Want to know who will win the next US election, which films will bomb or which stocks will rise? Researchers are mining social media to find the answers.
Peter Gloor does not own a crystal ball. Nor does he read tea leaves, the lines on your hand or claim to speak to people “from the other side”. Yet, the research scientist at the Massachusetts Institute of Technology (MIT) claims he can predict the future.
Take the ongoing Republican nomination race. Late last year, Newt Gingrich was surging in the polls and some pundits thought he may well overtake frontrunner Mitt Romney. But Gloor predicted he would not.
It was true that chatter on Twitter seemed to be giving an edge to the former House speaker, but analysing edits to Wikipedia, Gloor predicted that Romney would beat him. Gloor ended up being right: Romney beat Gingrich by a wide margin on the night.
Of course, you could argue his prediction was just a fluke. But Gloor says his forecasts have worked time and again. In some cases, his analysis can even help predict electoral results where polls fail. For example, in 2009 Switzerland voted to bar the construction of new minarets on mosques. The polls wrongly indicated that people would reject the measure, while Gloor’s analysis, based on an analysis of social media, correctly predicted it would pass. “People lied to the pollsters, because they didn’t want to appear racist,” says Gloor.

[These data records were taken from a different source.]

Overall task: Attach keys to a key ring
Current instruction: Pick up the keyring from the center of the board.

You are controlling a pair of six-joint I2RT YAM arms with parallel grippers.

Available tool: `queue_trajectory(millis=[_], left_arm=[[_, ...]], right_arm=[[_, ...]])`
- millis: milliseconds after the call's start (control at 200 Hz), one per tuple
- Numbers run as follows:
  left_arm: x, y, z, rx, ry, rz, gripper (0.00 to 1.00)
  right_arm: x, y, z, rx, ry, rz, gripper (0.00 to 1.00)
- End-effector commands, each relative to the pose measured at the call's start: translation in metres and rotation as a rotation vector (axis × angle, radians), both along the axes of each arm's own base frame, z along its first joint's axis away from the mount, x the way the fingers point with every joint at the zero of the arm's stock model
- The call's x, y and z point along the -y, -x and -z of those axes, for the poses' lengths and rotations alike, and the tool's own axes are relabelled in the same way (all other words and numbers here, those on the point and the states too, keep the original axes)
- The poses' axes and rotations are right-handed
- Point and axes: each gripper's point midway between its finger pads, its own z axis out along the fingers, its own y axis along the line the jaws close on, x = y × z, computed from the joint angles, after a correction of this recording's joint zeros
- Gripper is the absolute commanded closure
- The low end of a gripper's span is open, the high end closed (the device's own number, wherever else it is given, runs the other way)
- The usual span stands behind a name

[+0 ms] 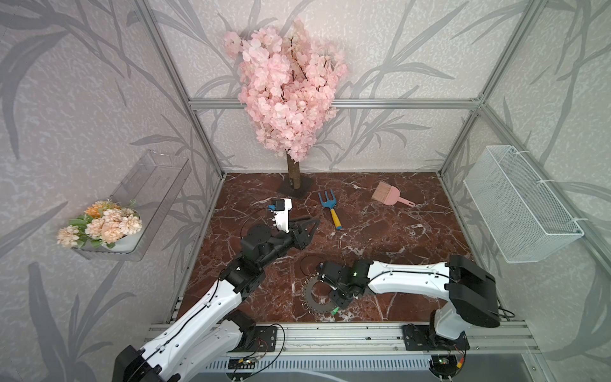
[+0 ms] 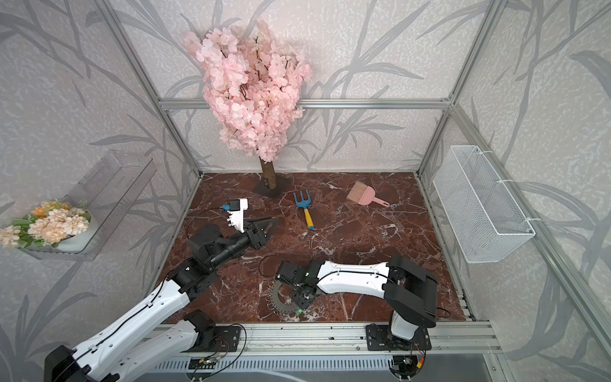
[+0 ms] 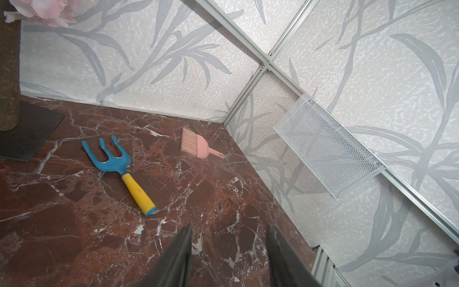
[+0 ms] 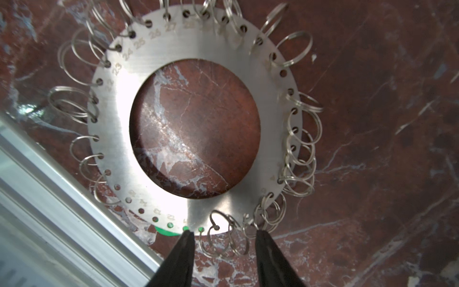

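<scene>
My black right gripper (image 4: 224, 231) points at the key ring (image 4: 111, 139), brushed silver-grey with pale numerals. A green tag (image 4: 165, 231) peeks from under its near edge. Past my left gripper (image 3: 229, 226): a blue fork (image 3: 116, 161) with a yellow handle, a pink brush (image 3: 201, 147), and the red-brown, white-veined marble table (image 3: 74, 223).

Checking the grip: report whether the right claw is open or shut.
Open. In the wrist view the right claw has its jaws apart, straddling split rings at the rim of the key ring.

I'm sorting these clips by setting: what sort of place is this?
Probably a staged robot test cell dressed as a garden corner: an aluminium frame, a fake blossom tree, and a garden fork on the marble-look tabletop.
</scene>
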Motion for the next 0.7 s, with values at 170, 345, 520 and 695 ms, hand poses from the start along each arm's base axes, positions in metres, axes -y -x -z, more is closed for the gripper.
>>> queue_trajectory(millis=[170, 345, 520, 695], left_arm=[[-0.0041, 0.0005, -0.0255, 0.067, 0.019, -0.012, 0.49], [-0.0036, 0.0004, -0.0273, 0.070, 0.026, -0.011, 0.49], [-0.0041, -0.0017, -0.0237, 0.060, 0.023, -0.019, 0.49], [-0.0040, -0.0028, -0.0216, 0.054, 0.019, -0.020, 0.49]], right_arm=[[0.0063, 0.0031, 0.0014, 0.014, 0.060, -0.036, 0.60], [0.0056, 0.0039, 0.0019, 0.010, 0.066, -0.048, 0.67], [0.0036, 0.0056, 0.0095, -0.007, 0.081, -0.060, 0.77], [0.0000, 0.0099, 0.0107, -0.024, 0.076, -0.078, 0.83]])
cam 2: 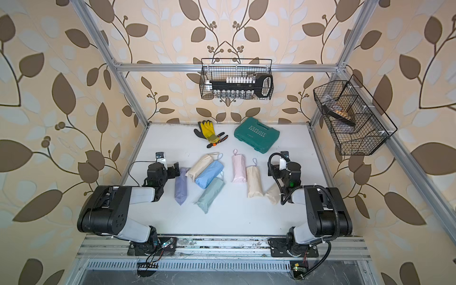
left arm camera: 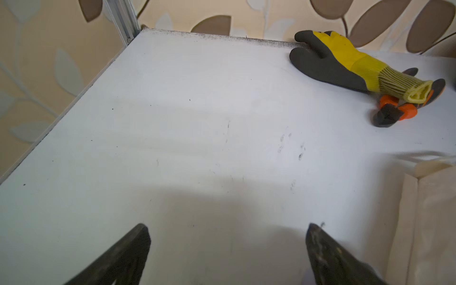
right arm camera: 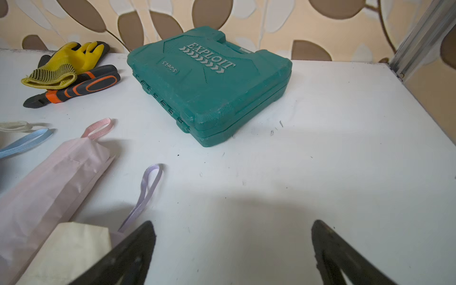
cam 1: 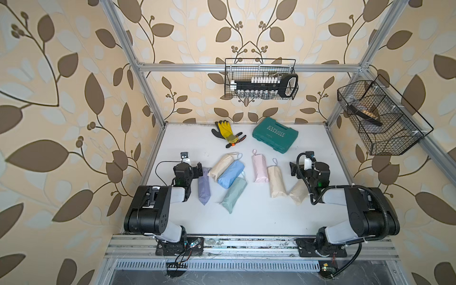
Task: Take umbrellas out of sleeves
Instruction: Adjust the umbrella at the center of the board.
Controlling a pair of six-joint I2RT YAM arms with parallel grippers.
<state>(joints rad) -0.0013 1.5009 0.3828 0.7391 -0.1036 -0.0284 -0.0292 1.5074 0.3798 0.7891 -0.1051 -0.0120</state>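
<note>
on the white table (cam 1: 246, 222), between the 2 arms, 7 filled sleeves lie flat, their contents hidden. the left gripper (left arm camera: 227, 229) has its jaws spread wide with only bare table between them. in both top views it sits at the far end of the lilac sleeve (cam 1: 204, 187), the leftmost one; contact cannot be told. the left beige sleeve (left arm camera: 431, 217) lies just right of its fingers (left arm camera: 133, 251). further right are the blue sleeve (cam 1: 230, 174) and, nearer, the mint sleeve (cam 1: 234, 195), touching each other. the pink sleeve (cam 1: 259, 169) and the middle beige sleeve (cam 1: 276, 181) lie side by side. the right gripper (right arm camera: 233, 224) is also spread and empty, just right of the middle beige sleeve. the rightmost beige sleeve (cam 1: 298, 193) lies partly under that arm. a yellow glove (cam 1: 225, 130) and a green case (cam 1: 275, 134) sit far back.
</note>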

His research is part of a growing body of scientific work, often called predictive analytics, which involves using software and computer algorithms to mine emails, social media and other public websites to help make predictions about the future. It is a field that has caught the attention of everyone from movie moguls, who want help identifying which films will be popular, to captains of industry, who want advance information on which stocks are winners. And for those interested in politics, it is being used to forecast who will win in upcoming elections.
‘Enter the Swarm’
The idea of mining publicly-available data to help predict the future is nothing new, but past efforts focused primarily on the news media. In the run-up to World War II, the US and British governments monitored world media to help predict the course of hostilities, and during the Cold War, the US government sponsored academics to come up with mathematical models that would analyse media reports to help predict the actions of the Soviet Union.
Over the past decade, however, the advent of social media sites like Facebook and Twitter has created a real-time flood of news about the world. Kalev Leetaru, a computer scientist at the University of Illinois, describes social media as something akin to “a gateway for humanity” because of the sheer abundance of data.
“There are three billion items posted to Facebook every day and 200 million tweets,” he says. “One of my favourite figures is that right now, every day, there are more words posted to Twitter than were in the New York Times over the last 60 years.”
The trick is in understanding what that data means, and which data is important for what topics.
For example, Gloor says that Twitter is very good for predicting behaviour that is influenced by the crowd – the general public. When it comes to seeing a new film, for example, people are heavily influenced by what the crowd seems to say: is it a good or bad movie?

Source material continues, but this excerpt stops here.